Angelo Fabroni (September 25, 1732 – September 22, 1803) was an Italian biographer and historian.

==Biography==
Angelo Fabroni was born at Marradi in Tuscany to Alessandro and Giacinta Fabroni, of a banking family formerly of great fortune. After studying with tutors and at Faenza, in 1750 he entered the Collegio Bandinelli in Rome, founded for the education of young Tuscans. His father having died that year, Piero Francesco Foggini took an interest in the young man's education. Fabroni became a priest.

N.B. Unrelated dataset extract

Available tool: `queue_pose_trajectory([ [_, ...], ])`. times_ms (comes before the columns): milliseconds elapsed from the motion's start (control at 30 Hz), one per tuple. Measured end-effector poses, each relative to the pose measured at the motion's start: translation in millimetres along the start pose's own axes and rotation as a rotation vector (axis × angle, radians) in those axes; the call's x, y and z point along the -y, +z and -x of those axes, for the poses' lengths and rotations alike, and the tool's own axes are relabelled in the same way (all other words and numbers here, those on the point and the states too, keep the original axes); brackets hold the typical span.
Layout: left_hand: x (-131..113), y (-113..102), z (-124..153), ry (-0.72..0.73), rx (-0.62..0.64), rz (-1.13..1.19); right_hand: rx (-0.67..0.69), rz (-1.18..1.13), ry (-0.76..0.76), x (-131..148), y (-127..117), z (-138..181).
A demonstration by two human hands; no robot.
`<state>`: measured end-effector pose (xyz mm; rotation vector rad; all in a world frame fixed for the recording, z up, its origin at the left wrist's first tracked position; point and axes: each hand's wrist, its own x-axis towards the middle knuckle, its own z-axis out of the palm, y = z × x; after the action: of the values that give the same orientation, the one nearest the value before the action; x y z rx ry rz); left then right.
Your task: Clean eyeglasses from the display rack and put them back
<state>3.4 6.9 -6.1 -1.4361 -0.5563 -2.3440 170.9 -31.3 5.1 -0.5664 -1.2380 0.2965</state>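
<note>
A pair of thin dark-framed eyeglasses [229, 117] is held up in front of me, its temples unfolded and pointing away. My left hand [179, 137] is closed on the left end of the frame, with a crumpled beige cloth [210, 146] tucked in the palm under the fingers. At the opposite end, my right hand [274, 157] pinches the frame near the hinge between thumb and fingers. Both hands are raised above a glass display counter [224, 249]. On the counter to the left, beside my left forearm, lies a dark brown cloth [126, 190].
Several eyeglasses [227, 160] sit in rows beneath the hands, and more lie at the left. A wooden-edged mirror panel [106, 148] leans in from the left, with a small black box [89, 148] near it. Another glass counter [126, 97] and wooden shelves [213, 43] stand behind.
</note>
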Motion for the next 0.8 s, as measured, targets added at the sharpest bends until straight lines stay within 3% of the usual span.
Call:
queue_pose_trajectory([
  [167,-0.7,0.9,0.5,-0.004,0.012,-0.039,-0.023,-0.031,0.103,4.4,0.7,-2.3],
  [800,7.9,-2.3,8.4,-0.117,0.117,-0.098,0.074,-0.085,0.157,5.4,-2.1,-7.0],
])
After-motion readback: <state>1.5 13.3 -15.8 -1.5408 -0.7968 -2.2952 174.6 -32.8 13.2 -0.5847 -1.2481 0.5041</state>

On the conclusion of his studies he continued his stay in Rome, and having been introduced to the celebrated Jansenist historian, Giovanni Gaetano Bottari, the librarian of the Corsini, he translated some meditative works of Pasquier Quesnel and received from Bottari a canonry at Santa Maria in Trastevere. With Bottari's aid he presented a polished Latin life of Pope Clement XII Corsini, for which Cardinal Corsini defrayed the printing costs and made a handsome present to its author. Some time after this Fabroni was chosen to preach a Latin discourse in the pontifical chapel before Benedict XIV, with whom he made such a favorable impression that the pontiff settled on him an annuity, in the possession of which Fabroni was able to devote his whole time to study. Fabroni was asked to deliver the funeral oration in 1766 for James Stuart, the "Old Pretender" to the throne of Great Britain. He was intimate with Leopold Peter, Grand Duke of Tuscany, who appointed him prior of the Basilica of San Lorenzo, Florence (1767); two years later, Fabroni took leave to pursue promises of preferment at Rome, made by Pope Clement XIV Ganganelli, in which he was disappointed.

He was at work on the biographical dictionary of Italian men of letters for which he is remembered; the first volume was published in 1766, and was met with criticism, for the Jesuits disliked him on account of his Jansenist views. Besides his other literary labors he began at Pisa in 1771 a literary journal, Giornale de' letterati, which he continued till 1796, by which time 102 fascicles had appeared, many from his own pen. About 1772, funded by the Grand Duke, he made a journey to Paris, where he formed the acquaintance of Condorcet, Diderot, d'Alembert, Rousseau and most of the other Encyclopédistes—whom he found to be leaders of impiety—and other eminent Frenchmen of the day. He also spent four months in London, of which he also disapproved, where Benjamin Franklin fruitlessly urged him to go to America. He returned to Tuscany in 1773. Later he corresponded with Leopold II, Holy Roman Emperor. He died in retirement among the Carthusians at Pisa.

His principal works were: Vitae Italorum doctrina excellentium qui in saeculis XVII. et XVIII. floruerunt (20 vols., Pisa, 1778-1799, 1804-1805); Laurentii Medicei Magnifici Vita (2 vols., Pisa, 1784), which served as a basis for William Roscoe's Life of Lorenzo de' Medici; Leonis X pontificis maximi Vita (Pisa, 1797); and Elogi di Dante Alighieri, di Angelo Poliziano, di Lodovico Ariosto, e di Torquato Tasso (Parma, 1800).